On Oct 4, 2018, at 02:32, Chris wrote:
> we have a repo that is in dire need of getting rid of some accidental commits
> that have added large binary blobs on old branches. I've looked at
> http://svnbook.red-bean.com/nightly/en/svn.reposadmin.maint.html#svn.reposadmin.maint.filtering
> which indicates I go about this by first doing "svnadmin dump" and then work
> with "svndumpfilter" to remove paths that contain these files.
>
> But, doing dump on this big repo (>30GB) supposedly takes more than 2 weeks
> to complete. And if it takes that long, then we can't have the repo offline
> while dumping/filtering and need to be able to "merge" the offline repo with
> the changes in the live repo when we have finished the cleaning.
>
> I figured using svnsync to get the "cleaned repo" up to date with the changes
> on the "live repo", but a note in the svnsync documentation says "The only
> commits and revision property modifications that ever occur on that mirror
> repository should be those performed by the svnsync tool". Does that also
> include this kind of cleanup operation where I remove paths that don't exist
> on HEAD? If I should't use svnsync for this, what should I do instead?

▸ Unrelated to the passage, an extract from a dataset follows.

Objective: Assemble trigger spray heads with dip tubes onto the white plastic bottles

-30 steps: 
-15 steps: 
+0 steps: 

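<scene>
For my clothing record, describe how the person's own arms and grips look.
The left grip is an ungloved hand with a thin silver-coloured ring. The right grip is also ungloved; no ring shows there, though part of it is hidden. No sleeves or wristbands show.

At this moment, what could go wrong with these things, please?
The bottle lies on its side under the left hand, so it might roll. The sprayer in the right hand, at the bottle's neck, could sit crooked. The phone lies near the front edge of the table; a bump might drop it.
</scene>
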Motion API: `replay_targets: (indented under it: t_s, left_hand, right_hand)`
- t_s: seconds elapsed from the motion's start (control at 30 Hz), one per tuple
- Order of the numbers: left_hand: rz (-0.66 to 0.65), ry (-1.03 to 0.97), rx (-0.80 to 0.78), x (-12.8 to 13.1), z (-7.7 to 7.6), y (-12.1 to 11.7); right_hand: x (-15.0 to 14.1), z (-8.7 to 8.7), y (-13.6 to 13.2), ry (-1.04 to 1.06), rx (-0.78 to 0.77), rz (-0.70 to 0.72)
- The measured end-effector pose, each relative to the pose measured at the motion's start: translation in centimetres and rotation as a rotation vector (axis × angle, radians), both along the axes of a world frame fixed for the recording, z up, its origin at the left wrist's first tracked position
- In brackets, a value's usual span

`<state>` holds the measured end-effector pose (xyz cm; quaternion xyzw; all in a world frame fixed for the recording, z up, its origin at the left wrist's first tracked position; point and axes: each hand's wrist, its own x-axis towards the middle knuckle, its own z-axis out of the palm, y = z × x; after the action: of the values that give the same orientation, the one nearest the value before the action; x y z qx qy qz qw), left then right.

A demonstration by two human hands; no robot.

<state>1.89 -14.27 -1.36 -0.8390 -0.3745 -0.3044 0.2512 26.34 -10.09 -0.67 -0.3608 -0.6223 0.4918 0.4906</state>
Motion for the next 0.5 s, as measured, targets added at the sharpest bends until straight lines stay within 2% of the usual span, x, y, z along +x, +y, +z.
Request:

My guess is that you will not be able to "'merge' the offline repo with the
changes in the live repo" if the offline repo has any changes, including
changes you make to clean things up. While you perform your cleanup, nobody
must make any commits to the repository.
This does sound like an enormous repository, and if you can't bear to have it
offline for the duration of time required to do the cleanup, then you probably
can't do the cleanup.
However, it's possible it might work. I haven't tried it. You could try it and
see if you run into any errors. If you don't, I'd guess it's ok.